Joe Biden and Vladimir Putin Joe Biden and Vladimir Putin. Photo: kremlin.ru / CC BY 4.0, license linked below article

The powder keg that threatens to ignite over the situation in the Ukraine is, more than anything, a manifestation of the turn towards intensified global rivalry on the part of the US, argues John Clarke

US Secretary of State, Antony Blinken, travelled to the Ukraine this week. As he prepared for his visit, allegations of a ‘false flag operation’ and an impending Russian invasion of the country were being hurled by Washington and its allies. Diplomatic efforts to resolve differences with the Putin government over the Ukraine having produced no results, the US struck a decidedly belligerent posture.

The Secretary’s tone was echoed by a group of US senators who visited the Ukraine ahead of him.

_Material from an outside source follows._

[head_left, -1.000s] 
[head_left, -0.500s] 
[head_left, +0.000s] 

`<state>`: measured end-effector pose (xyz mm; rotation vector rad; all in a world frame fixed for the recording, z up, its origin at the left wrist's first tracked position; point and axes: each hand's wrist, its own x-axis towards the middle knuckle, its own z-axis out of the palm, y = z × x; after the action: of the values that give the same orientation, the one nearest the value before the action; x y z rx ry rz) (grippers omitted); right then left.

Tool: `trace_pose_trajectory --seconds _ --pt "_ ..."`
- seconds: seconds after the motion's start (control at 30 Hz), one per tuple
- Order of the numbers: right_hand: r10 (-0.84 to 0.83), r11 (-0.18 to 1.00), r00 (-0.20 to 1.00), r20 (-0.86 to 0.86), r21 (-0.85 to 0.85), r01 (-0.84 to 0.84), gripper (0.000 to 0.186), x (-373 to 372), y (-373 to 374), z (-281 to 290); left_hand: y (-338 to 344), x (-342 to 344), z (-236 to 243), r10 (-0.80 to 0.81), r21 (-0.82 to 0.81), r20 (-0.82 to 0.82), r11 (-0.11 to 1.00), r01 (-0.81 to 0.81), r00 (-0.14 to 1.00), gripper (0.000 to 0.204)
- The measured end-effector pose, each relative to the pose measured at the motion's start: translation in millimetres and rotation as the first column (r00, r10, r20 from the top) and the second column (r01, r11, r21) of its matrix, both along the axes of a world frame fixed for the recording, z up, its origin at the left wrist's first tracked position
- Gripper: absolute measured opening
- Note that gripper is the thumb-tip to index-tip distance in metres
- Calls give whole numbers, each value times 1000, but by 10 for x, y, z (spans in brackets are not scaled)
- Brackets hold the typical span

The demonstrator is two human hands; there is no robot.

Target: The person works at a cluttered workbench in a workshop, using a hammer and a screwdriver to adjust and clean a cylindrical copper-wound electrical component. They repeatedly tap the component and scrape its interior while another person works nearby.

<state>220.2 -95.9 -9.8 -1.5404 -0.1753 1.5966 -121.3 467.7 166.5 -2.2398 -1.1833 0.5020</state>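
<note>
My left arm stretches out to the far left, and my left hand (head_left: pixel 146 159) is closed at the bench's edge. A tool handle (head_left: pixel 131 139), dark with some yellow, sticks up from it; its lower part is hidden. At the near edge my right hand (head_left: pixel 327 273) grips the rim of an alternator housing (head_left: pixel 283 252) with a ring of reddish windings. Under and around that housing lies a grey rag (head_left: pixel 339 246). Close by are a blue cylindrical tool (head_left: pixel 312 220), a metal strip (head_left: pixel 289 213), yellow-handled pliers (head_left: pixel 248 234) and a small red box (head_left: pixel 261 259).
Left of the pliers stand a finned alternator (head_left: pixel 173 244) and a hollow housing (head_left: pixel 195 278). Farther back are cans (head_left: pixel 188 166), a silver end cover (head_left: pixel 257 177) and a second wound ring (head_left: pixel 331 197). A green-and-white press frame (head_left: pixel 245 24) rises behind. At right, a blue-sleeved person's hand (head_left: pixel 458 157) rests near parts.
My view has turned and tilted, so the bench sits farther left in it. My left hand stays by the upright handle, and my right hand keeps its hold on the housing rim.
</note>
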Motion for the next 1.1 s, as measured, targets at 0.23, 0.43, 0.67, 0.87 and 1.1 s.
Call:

They ominously declared that:

“Our bipartisan congressional delegation sends a clear message to the global community: the United States stands in unwavering support of our Ukrainian partners to defend their sovereignty and in the face of persistent Russian aggression.”

Doubtless, the Russian government has a considerable interest in the Ukraine, with its large Russian population and great strategic significance. A major troop build-up along the Ukrainian border has been undertaken, and Russian support for insurgent forces in the eastern part of the country, during eight years of conflict, is clear enough. However, it is not necessary to be an admirer or a supporter of Vladimir Putin to understand that, behind the supposedly selfless, freedom loving motives of the US, lie strategic interests and a pursuit of global rivalry that has nothing to do with the well-being of people in the Ukraine.

US motives

It is horribly clear that the threat of armed conflict over the Ukraine is a very major one. The US and its allies want a Russian troop withdrawal, while Putin is demanding firm assurances that the Ukraine will not be used as a staging post for Nato expansion and military deployment against Russia by the Western powers. ‘For Western analysts, it seems a situation in which Putin will have to compromise if conflict is to be avoided.’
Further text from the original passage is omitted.